__Activity__
Could you return the entire listing below exactly as written?

____ Dataset excerpt

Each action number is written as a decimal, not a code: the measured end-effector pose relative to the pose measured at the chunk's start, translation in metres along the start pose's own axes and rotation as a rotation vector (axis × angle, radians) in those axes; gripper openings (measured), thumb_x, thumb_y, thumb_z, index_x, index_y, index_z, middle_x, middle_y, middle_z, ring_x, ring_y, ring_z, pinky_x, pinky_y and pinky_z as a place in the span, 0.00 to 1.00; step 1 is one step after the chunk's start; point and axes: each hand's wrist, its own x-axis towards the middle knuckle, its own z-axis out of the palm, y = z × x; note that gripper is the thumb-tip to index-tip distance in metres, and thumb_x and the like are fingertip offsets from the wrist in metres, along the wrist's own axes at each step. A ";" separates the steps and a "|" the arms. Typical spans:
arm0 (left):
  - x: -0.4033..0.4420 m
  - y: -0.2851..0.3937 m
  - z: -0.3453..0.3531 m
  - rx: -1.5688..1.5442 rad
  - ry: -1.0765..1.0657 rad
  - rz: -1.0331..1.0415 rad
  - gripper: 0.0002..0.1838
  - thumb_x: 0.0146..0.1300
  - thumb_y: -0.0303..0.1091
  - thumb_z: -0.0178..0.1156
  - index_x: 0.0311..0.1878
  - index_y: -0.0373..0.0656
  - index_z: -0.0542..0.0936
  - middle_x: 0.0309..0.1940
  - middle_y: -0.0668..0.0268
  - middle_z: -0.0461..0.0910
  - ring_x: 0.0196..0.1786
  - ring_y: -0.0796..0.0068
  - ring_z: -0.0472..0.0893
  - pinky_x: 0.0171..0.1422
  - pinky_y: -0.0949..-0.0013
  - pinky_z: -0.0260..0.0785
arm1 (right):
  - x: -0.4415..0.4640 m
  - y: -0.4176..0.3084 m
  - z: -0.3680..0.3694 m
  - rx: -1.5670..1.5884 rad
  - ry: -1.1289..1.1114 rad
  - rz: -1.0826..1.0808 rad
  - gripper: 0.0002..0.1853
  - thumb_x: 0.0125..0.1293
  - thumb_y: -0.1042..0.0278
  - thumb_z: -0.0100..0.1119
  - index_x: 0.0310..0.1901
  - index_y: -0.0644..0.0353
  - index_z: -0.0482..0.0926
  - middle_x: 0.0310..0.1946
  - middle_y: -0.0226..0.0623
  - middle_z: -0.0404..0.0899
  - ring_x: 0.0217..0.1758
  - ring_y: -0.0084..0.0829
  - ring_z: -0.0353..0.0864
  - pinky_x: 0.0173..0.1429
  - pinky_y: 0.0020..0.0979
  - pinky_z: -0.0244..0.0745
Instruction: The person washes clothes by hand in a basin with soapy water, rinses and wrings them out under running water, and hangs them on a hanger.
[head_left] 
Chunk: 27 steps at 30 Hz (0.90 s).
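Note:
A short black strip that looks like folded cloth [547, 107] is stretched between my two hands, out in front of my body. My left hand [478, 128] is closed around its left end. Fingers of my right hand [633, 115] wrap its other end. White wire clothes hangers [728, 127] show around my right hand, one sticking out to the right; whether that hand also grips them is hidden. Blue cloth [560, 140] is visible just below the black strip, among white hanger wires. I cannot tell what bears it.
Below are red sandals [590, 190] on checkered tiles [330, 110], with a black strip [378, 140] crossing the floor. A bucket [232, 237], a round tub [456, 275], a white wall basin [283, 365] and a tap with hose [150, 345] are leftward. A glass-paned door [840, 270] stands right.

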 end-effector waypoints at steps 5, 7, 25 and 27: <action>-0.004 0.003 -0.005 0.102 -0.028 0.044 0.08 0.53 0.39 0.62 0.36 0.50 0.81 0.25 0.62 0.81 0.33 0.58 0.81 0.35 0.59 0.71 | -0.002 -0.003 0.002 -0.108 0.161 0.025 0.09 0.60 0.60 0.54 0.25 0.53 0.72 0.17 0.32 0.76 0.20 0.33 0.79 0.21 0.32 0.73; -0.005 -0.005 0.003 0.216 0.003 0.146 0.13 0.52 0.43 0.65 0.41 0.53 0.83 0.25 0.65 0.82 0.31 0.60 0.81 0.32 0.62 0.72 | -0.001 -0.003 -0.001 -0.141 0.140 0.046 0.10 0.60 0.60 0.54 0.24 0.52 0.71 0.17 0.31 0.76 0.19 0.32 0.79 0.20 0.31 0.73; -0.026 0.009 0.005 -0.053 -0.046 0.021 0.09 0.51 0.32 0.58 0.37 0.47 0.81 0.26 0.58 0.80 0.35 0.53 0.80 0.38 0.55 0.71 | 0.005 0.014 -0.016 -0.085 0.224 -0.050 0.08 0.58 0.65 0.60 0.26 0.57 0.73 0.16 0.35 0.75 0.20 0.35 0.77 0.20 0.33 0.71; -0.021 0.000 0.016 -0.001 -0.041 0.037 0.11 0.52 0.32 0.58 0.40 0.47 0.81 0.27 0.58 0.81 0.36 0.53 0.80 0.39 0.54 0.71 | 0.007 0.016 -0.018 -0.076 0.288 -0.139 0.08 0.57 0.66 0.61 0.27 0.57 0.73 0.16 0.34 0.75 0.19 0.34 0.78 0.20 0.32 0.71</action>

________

__Finished exercise__
Each action number is written as a decimal, not a code: the measured end-effector pose relative to the pose measured at the chunk's start, translation in metres along the start pose's own axes and rotation as a rotation vector (axis × angle, radians) in those axes; gripper openings (measured), thumb_x, thumb_y, thumb_z, index_x, index_y, index_z, middle_x, middle_y, middle_z, ring_x, ring_y, ring_z, pinky_x, pinky_y and pinky_z as a place in the span, 0.00 to 1.00; step 1 is one step after the chunk's start; point and axes: each hand's wrist, its own x-axis towards the middle knuckle, its own z-axis out of the palm, y = z × x; note that gripper is the thumb-tip to index-tip distance in metres, and thumb_x and the like are fingertip offsets from the wrist in metres, along the wrist's own axes at each step. A ";" separates the steps and a "|" the arms. Typical spans:
arm0 (left):
  - x: -0.4033..0.4420 m
  - y: -0.2851..0.3937 m
  - z: -0.3453..0.3531 m
  - rx: -1.5688..1.5442 rad
  - ry: -1.0765..1.0657 rad
  - rz: -1.0331..1.0415 rad
  - gripper: 0.0002..0.1838
  - thumb_x: 0.0146..0.1300
  - thumb_y: -0.0303..0.1091
  - thumb_z: -0.0178..0.1156
  - index_x: 0.0311..0.1878
  - index_y: -0.0373..0.0656
  - index_z: -0.0542..0.0936
  - middle_x: 0.0309..0.1940
  - middle_y: -0.0668..0.0268
  - middle_z: -0.0461..0.0910
  - ring_x: 0.0196..0.1786
  - ring_y: -0.0796..0.0068
  - ring_z: -0.0472..0.0893
  - pinky_x: 0.0171..0.1422
  - pinky_y: -0.0949..-0.0013
  - pinky_z: -0.0260..0.0785
arm1 (right):
  - x: -0.4415..0.4640 m
  - y: -0.4176..0.3084 m
  - z: -0.3680..0.3694 m
  - rx: -1.5670..1.5884 rad
  - ry: -1.1289..1.1114 rad
  - rz: -1.0826..1.0808 rad
  - gripper: 0.0002..0.1853
  - thumb_x: 0.0125..0.1293
  - thumb_y: -0.1042..0.0278
  - thumb_z: -0.0100..0.1119
  - index_x: 0.0310..0.1901
  - index_y: -0.0644..0.0353
  - index_z: -0.0482..0.0926
  - middle_x: 0.0310..0.1946
  - middle_y: -0.0226..0.0623
  - middle_z: -0.0404..0.0899
  - ring_x: 0.0217..0.1758
  - ring_y: -0.0084..0.0829
  - ring_z: -0.0353..0.0864
  - pinky_x: 0.0173..0.1429
  - pinky_y: 0.0020..0.0979
  - pinky_z: -0.0244..0.0745
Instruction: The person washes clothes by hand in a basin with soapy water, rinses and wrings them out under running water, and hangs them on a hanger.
[head_left] 
Chunk: 27 steps at 30 Hz (0.90 s).
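Note:
A short black strip that looks like folded cloth [547, 107] is stretched between my two hands, out in front of my body. My left hand [478, 128] is closed around its left end. Fingers of my right hand [633, 115] wrap its other end. White wire clothes hangers [728, 127] show around my right hand, one sticking out to the right; whether that hand also grips them is hidden. Blue cloth [560, 140] is visible just below the black strip, among white hanger wires. I cannot tell what bears it.
Below are red sandals [590, 190] on checkered tiles [330, 110], with a black strip [378, 140] crossing the floor. A bucket [232, 237], a round tub [456, 275], a white wall basin [283, 365] and a tap with hose [150, 345] are leftward. A glass-paned door [840, 270] stands right.
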
 end-effector waypoints at steps 5, 7, 25 and 27: <action>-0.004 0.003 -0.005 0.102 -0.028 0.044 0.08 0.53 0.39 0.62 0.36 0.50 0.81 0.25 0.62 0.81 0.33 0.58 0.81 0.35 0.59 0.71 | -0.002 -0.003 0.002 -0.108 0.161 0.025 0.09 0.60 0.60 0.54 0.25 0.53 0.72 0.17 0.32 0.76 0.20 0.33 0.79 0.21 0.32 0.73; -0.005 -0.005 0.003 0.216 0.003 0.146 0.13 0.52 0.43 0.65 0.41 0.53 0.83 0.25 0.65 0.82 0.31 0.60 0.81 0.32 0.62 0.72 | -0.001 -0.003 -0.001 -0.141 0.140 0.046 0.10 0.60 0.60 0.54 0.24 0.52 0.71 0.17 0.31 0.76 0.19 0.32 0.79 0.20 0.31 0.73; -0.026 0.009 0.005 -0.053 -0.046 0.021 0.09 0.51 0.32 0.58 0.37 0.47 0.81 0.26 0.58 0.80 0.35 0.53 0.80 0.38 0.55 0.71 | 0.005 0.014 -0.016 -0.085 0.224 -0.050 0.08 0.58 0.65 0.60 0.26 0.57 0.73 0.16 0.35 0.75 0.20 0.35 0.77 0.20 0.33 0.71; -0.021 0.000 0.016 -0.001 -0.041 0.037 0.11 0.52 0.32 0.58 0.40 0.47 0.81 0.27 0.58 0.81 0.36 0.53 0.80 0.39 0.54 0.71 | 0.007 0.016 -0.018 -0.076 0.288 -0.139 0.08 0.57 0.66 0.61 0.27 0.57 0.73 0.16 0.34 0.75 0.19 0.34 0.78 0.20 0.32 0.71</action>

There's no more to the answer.